Oracle-guided component-based program synthesis - Susmit Jha, Sumit Gulwani, Sanjit A. Seshia, Ashish Tiwari
In this paper the authors propose a novel technique for synthesizing loop-free programs. Two potential usage of such a synthesis can be in generating efficient bit manipulating programs and for deobfuscating malware programs. Formally the synthesis problem considered in the paper requires
- A validation oracle V, that, given any candidate program can tell whether the program is the desired one or not. (For the examples in this paper the user herself is the validation oracle)
- An I/O oracle I, that, given any program input, returns the output of the desired program on that input. (Again the user herself is the I/O oracle for the examples in this paper)
- A set of specifications called a library of basic components f, such that each component includes,
o A tuple of input variables and a output variable
o An expression over the input and out variables such that it specifics the input-output relationship of the component
Now the goal of the synthesis problem is to synthesize a program P that can be validated by the oracle V, i.e. V (P) = true. Further, the program P should be contrasted using only the base components in the library.
The authors propose an encoding of the program using a set of integer-valued location variables L, such that the value of the variable determine which components goes where (location) and from which location it takes its input. Next they define two constraints
- I/O behavioural constraint which ensures that the generated program has the same input-output behaviour as that specified by the I/O oracle.
- Distinguishing constraint which generates an input that differentiates this program from another candidate program
Now you can synthesis the candidate program by using SMT solvers to solve the behavioural constraint and then using SMT solvers again to solve the distinguishing constraint that will generate an input (new) which is added to the set of input-output pairs and this continues unless we get a semantically unique program (shown my failure of SMT solver to solve distinguishing constraint).
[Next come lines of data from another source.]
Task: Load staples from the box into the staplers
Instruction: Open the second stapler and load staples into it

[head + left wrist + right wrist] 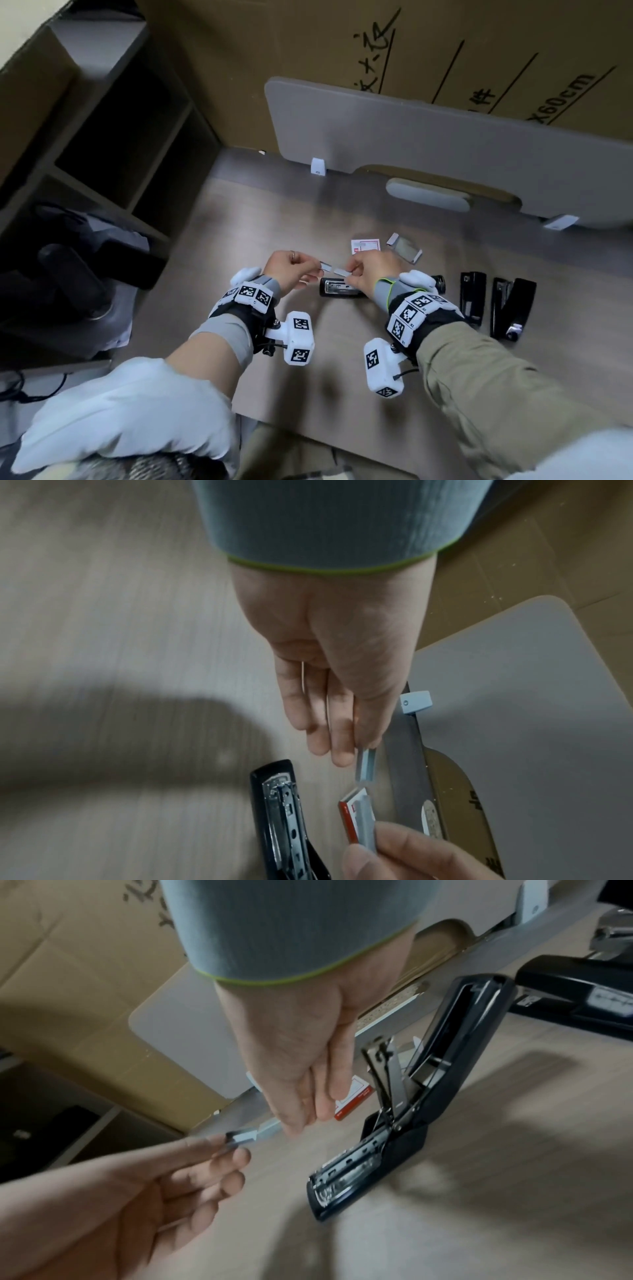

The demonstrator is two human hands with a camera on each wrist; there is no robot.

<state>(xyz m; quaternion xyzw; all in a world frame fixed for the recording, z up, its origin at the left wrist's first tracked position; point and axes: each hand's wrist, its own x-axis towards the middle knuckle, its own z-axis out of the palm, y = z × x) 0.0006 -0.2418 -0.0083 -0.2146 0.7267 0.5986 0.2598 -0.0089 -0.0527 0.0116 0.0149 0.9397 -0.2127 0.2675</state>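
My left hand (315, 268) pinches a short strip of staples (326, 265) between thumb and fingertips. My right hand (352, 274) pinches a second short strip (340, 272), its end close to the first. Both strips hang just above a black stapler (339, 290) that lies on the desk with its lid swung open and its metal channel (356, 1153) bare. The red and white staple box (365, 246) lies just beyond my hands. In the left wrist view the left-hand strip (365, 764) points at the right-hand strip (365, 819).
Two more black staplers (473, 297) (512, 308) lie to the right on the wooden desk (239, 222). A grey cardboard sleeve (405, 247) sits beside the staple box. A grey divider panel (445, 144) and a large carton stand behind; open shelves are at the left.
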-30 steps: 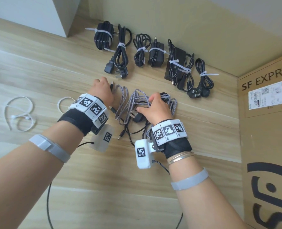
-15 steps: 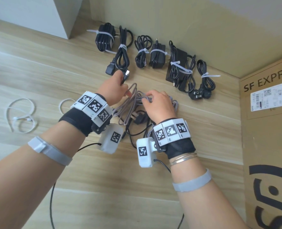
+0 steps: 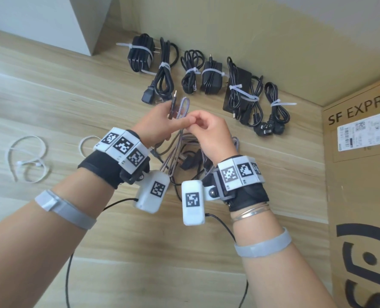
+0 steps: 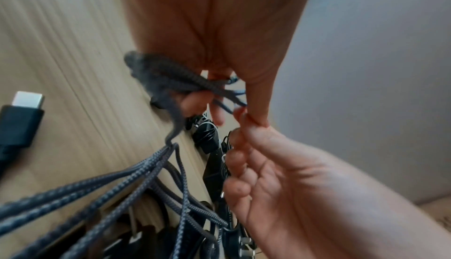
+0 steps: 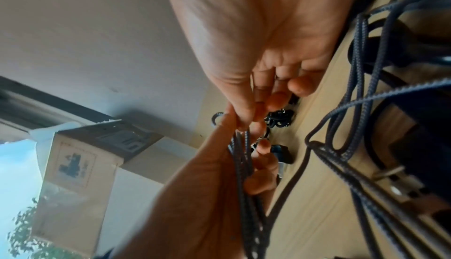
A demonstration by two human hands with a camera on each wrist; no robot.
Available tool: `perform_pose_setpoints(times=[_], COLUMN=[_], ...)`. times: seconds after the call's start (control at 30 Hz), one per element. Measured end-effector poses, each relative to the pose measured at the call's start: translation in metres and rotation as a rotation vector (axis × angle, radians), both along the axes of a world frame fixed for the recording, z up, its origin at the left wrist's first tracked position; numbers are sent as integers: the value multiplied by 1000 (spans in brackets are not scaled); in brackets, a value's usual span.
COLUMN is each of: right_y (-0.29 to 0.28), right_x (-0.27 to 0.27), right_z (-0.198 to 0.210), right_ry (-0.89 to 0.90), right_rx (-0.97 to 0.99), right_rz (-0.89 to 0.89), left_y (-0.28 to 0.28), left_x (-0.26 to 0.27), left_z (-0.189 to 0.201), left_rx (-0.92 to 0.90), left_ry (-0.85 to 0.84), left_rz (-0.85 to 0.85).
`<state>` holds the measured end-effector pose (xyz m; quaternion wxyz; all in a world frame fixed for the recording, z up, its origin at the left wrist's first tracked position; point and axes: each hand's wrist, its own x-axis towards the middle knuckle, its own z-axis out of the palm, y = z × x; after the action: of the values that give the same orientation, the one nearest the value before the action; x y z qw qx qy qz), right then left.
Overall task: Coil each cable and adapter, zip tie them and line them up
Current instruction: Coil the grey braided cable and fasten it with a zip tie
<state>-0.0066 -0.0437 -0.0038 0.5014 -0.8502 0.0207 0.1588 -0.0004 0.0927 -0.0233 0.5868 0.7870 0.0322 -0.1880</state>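
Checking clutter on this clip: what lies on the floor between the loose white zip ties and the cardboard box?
In the head view, between the zip ties and the box lies the uncoiled cable pile.

Cardboard box (image 3: 360,174) cut off at right (lettering too).

Braided cable (image 4: 171,78) pinched in left hand (image 4: 212,31), right hand (image 4: 292,186) touching
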Motion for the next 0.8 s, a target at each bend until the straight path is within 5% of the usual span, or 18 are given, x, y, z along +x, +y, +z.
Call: perform_pose_setpoints(times=[0.13, 0.47, 0.8], right_y=[-7, 5, 0], right_x=[2, 9, 13], right_z=[-6, -16, -17], right_ry=[41, 211, 68], right_rx=[-40, -264, -297], right_rz=[-53, 128, 119], left_y=[3, 0, 6], left_x=[-1, 1, 2], left_z=[3, 7, -3], left_rx=[-12, -339, -224], left_ry=[-85, -126, -139], left_rz=[-40, 140, 160])
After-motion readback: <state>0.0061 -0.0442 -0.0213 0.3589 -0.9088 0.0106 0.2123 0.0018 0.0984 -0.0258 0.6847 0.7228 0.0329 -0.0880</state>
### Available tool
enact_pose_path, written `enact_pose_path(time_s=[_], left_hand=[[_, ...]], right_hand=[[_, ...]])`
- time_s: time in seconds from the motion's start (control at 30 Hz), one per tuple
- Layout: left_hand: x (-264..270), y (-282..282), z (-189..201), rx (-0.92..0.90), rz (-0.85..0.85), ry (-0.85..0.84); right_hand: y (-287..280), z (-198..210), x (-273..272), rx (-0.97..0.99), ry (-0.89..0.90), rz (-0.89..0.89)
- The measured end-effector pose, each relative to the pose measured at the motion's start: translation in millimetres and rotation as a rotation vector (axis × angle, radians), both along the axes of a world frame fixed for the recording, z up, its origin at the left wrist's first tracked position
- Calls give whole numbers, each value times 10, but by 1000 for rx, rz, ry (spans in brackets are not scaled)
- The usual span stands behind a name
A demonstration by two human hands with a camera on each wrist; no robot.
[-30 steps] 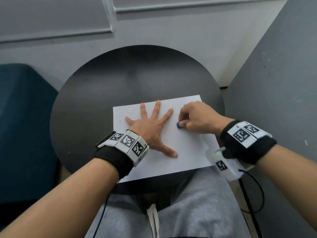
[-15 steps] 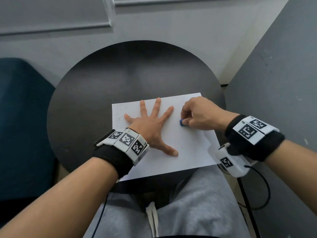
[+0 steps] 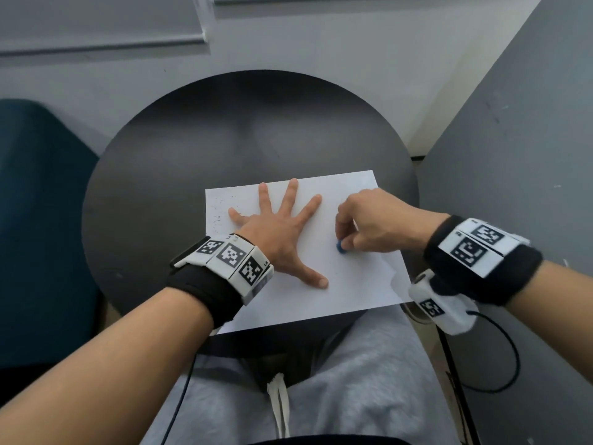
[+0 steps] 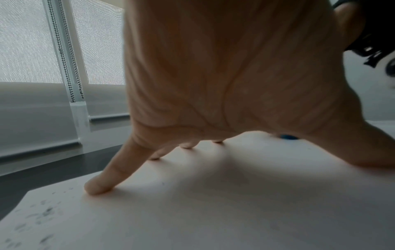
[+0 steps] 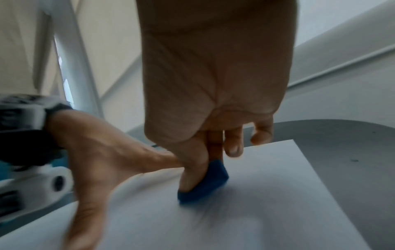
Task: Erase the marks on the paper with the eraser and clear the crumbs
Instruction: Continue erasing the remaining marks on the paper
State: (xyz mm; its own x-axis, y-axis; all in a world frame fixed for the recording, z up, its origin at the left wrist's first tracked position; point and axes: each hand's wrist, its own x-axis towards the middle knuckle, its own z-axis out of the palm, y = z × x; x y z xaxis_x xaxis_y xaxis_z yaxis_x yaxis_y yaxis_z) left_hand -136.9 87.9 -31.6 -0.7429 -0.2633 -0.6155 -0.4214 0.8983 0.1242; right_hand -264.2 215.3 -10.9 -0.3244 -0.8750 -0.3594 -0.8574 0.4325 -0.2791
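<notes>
A white sheet of paper [image 3: 353,284] lies on a round dark table [image 3: 160,187]. My left hand [image 3: 279,232] presses flat on the paper with its fingers spread wide. My right hand [image 3: 369,226] pinches a small blue eraser [image 3: 340,246] between thumb and fingers and holds it down on the paper just right of my left thumb. The right wrist view shows the eraser [image 5: 203,182] touching the sheet [image 5: 256,211] under my thumb. Dark eraser crumbs [image 3: 219,213] are scattered near the paper's far left corner, also seen as crumbs [image 4: 42,214] in the left wrist view.
The table's near edge sits over my lap in grey trousers [image 3: 321,380]. A grey wall panel [image 3: 513,155] stands close on the right, a dark teal seat [image 3: 38,220] on the left. A black cable [image 3: 500,364] hangs from my right wrist.
My right hand has drawn the eraser toward me along the paper, closer to my left thumb. My left hand has stayed flat in place.
</notes>
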Motion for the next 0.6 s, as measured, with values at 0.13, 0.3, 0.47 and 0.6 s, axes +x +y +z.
enact_pose_path(time_s=[0.13,0.3,0.47,0.6], left_hand=[[0,-2,-13,-4,-2,8],[1,-7,-12,-7,-4,1],[2,-17,-10,-1,-2,4],[1,-7,-15,-4,-4,1]], right_hand=[[-5,-29,-48,-101,24,-69],[13,-22,-2,-31,-12,-51],[-239,-78,-257,-149,55,-202],[-204,-126,-262,-180,33,-196]])
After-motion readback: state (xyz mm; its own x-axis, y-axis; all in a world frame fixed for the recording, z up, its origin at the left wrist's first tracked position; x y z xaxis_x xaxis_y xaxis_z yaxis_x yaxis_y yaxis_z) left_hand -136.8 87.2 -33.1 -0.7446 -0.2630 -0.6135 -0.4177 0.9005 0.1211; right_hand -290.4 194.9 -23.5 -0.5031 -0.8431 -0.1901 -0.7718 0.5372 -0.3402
Check that program with the validation oracle to see if it valid.
The evaluation sections shows the applicability of this approach to synthesize minimal bit manipulating programs and the authors also discuss optimizing this technique by using an application dependent bias in the sampling of input space. In the discussion the authors explore connections of this approach with fundamental results in computational learning theory. They say that on the basis of the teaching dimension results by Goldman and Kerns it can be shown that only a few examples would be needed to synthesis these programs as they form a low teaching dimension.
Possible weakness of the approach is limitation to synthesis of simple (minimal) loop-free programs.